**Comment:** I made the post date at Sept. 01, 2022 at first. It cost me the whole morning trying to make this post show up on the blog but failed. It turns out that you cannot pre-date post, otherwise it cannot be rendered by github. An 3-hour expensive lesson!~
If you are given an array of un-ordered numbers, and asked to find if there’s a number, let’s say, “23”, in that array. How can you do the search?
Of course, we can pick the number one by one from the array, and compare it with number 23, if it’s a match, we find the answer; if there’s no match after we go down through the whole array, we conclude number 23 is not in the array.
Here is the code of the above algorithm:
// "return" will stop execution of the program
// but we cannot use retun outside of a function
const logFound = (i) => {
return "found 23 at index: " + i;
};
// loop to find "23"
for (let i = 0; i < arr.length; i++) {
if (arr[i] === 23) logFound(i);
}
// if not found, we come here to output "not found"
console.log("23 not found!");
This is called linear search, since we search the target from the array one by one from first to last, in a linear way. If, However, you are asked to find another number, linear search means you have to run from the beginning again. When we need to search for infinite times, and the array is huge, linear search is too expensive. This is when binary search kicks in.
Binary Search only works on ordered list of numbers. The idea of the algorithm is that we pick the center index of the array and compare it with the target number we want to match. If not found, we know if the target is greater or less than the center index number, then we can go for the first or second part of the array to repeat the binary search. You can easily tell that one round of pick and compare will cut the “suspects” in half, which is how the search name comes from.
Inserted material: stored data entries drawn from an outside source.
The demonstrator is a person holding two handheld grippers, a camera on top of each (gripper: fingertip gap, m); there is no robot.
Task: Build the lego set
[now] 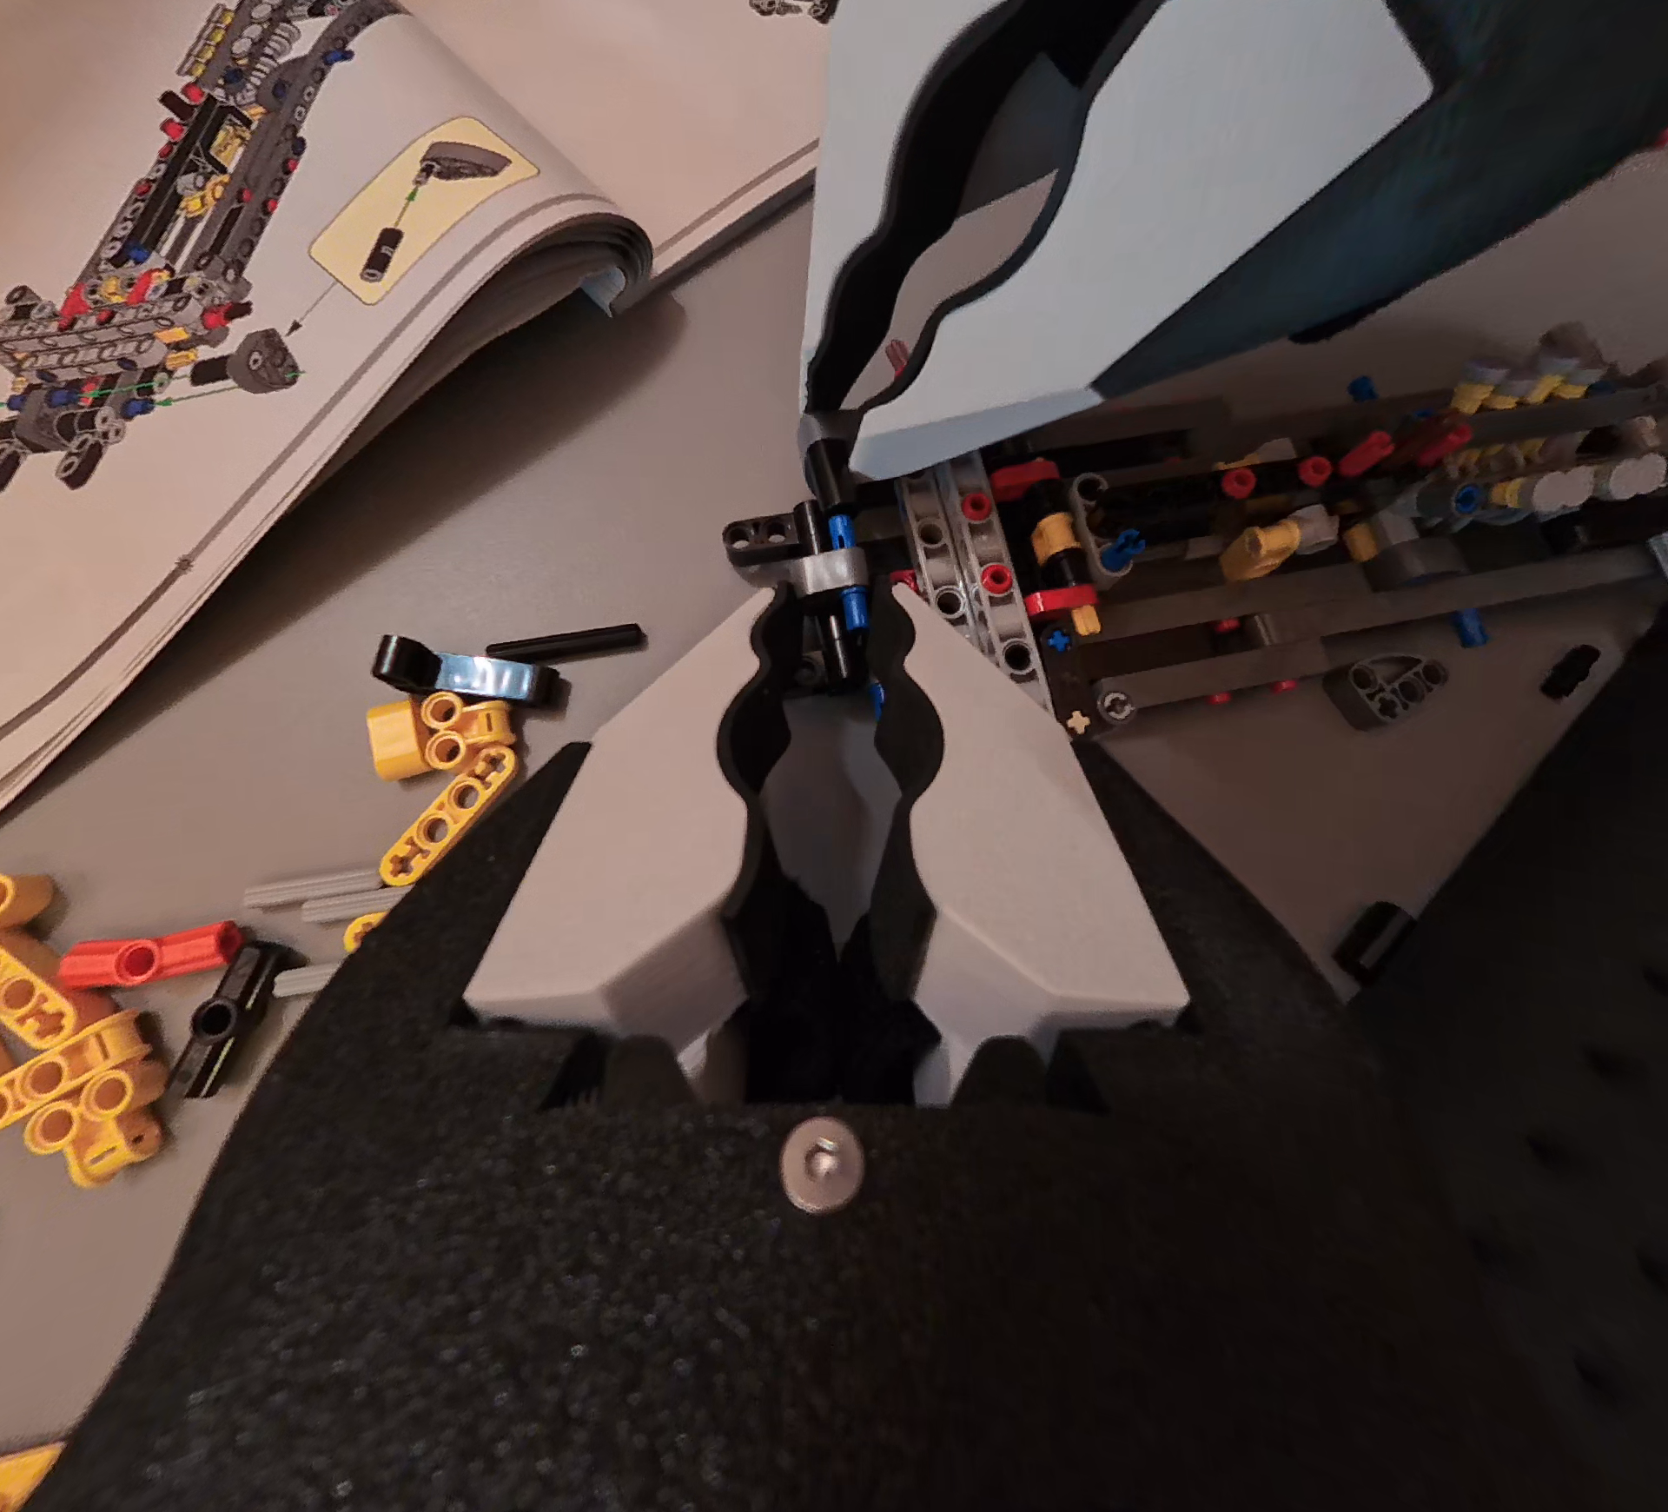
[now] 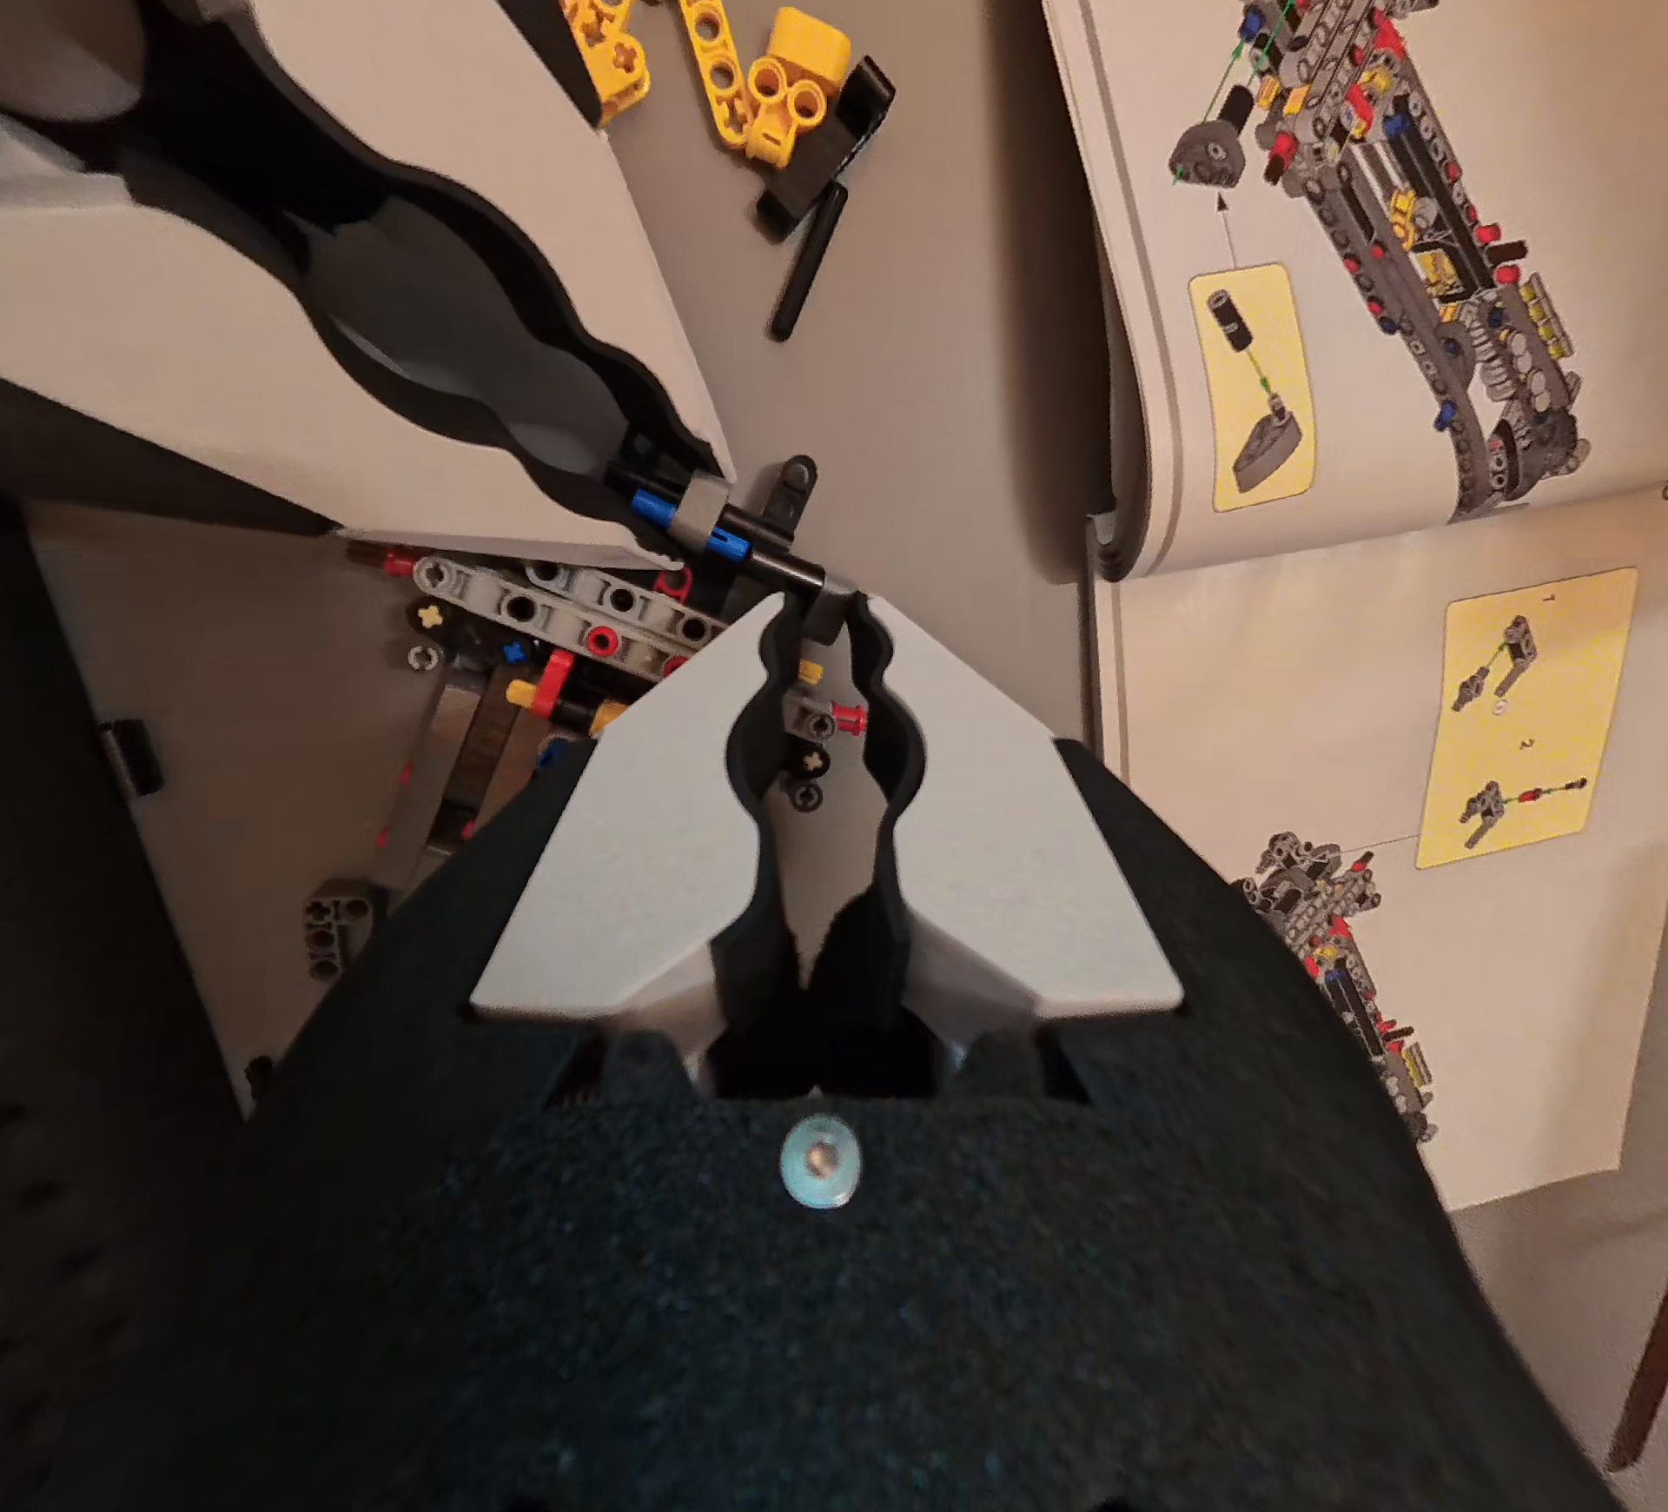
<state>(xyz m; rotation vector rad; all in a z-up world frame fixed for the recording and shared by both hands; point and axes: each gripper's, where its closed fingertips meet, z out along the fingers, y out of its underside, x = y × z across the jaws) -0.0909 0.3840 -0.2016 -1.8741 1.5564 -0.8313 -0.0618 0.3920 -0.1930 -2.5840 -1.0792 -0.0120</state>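
Both tools meet at one end of the half-built model. Left tool (image 1: 835,611), with smooth pale-grey wedge fingers lined by wavy black rubber pads, pinches a thin black rod (image 1: 838,638) that carries a blue pin (image 1: 844,557) and a small grey sleeve (image 1: 826,570), near the centre of the left wrist view. Right tool (image 2: 817,611), of the same shape and mounted on a grainy black body, pinches a grey connector (image 2: 826,602) at the other end of that rod, at mid-frame in its own view. The model (image 1: 1264,566) is a long frame of dark beams with holed grey strips and red, yellow and blue pegs; it lies on the matte grey table (image 1: 560,457), stretching to the right edge of the left wrist view. Loose yellow holed beams (image 1: 451,819), a glossy black curved piece (image 1: 469,670) and a red tube (image 1: 153,954) lie scattered at lower left. An open instruction booklet (image 1: 379,114), its pages bowed, fills the upper left.
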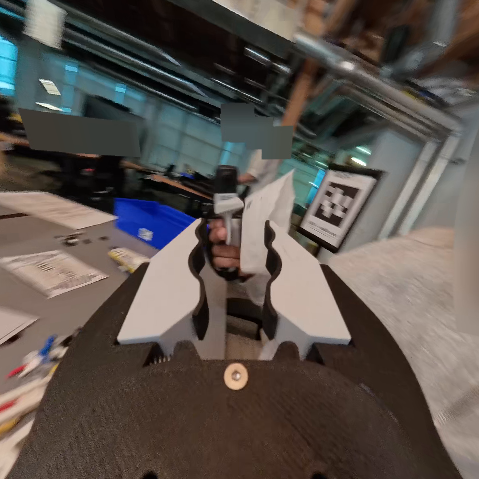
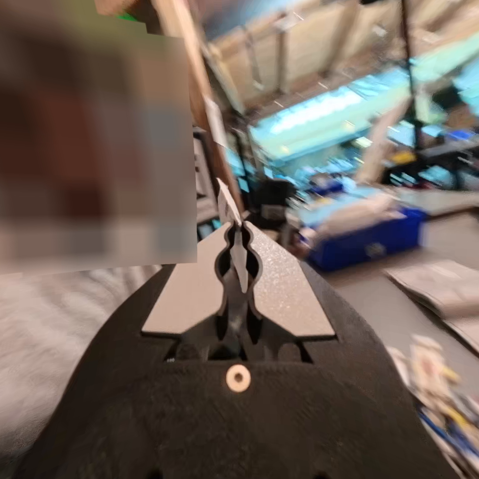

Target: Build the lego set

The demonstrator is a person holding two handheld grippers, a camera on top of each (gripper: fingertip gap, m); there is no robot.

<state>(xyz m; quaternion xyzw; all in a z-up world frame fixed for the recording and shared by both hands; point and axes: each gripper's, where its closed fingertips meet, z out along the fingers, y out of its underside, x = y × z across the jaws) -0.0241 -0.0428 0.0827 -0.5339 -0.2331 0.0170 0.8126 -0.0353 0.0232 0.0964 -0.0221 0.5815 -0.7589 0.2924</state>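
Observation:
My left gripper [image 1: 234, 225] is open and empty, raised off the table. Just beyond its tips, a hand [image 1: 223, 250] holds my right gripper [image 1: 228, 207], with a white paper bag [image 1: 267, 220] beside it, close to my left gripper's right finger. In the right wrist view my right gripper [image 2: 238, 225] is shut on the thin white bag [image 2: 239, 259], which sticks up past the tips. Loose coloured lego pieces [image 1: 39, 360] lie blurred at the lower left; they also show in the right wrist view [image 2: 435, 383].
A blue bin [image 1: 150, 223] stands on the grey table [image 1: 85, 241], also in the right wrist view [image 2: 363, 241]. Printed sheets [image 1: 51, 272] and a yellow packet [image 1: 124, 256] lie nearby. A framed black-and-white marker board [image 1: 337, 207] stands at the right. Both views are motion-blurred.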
Here is the code for binary search in Javascript:
// return a Boolean: true if x is in the array, and false otherwise
function binarySearch(array, x) {
let L = 0;
let R = array.length - 1;
let midPoint;
// we assume the array has been sorted in an ascending order.
// if not, we need to sort the array first.
// check if x is within the scope of the array.
if (x < array[0] || x > array[R]) return false;
// while loop + L/R modification
while (L <= R) {
midPoint = Math.floor((L + R) / 2);
if (x === array[midPoint])
return `true, number ${x} is at array[${midPoint}].`;
else if (x > array[midPoint]) L = midPoint + 1;
else if (x < array[midPoint]) R = midPoint - 1;
}
return `false, number ${x} is not in the array!`;
}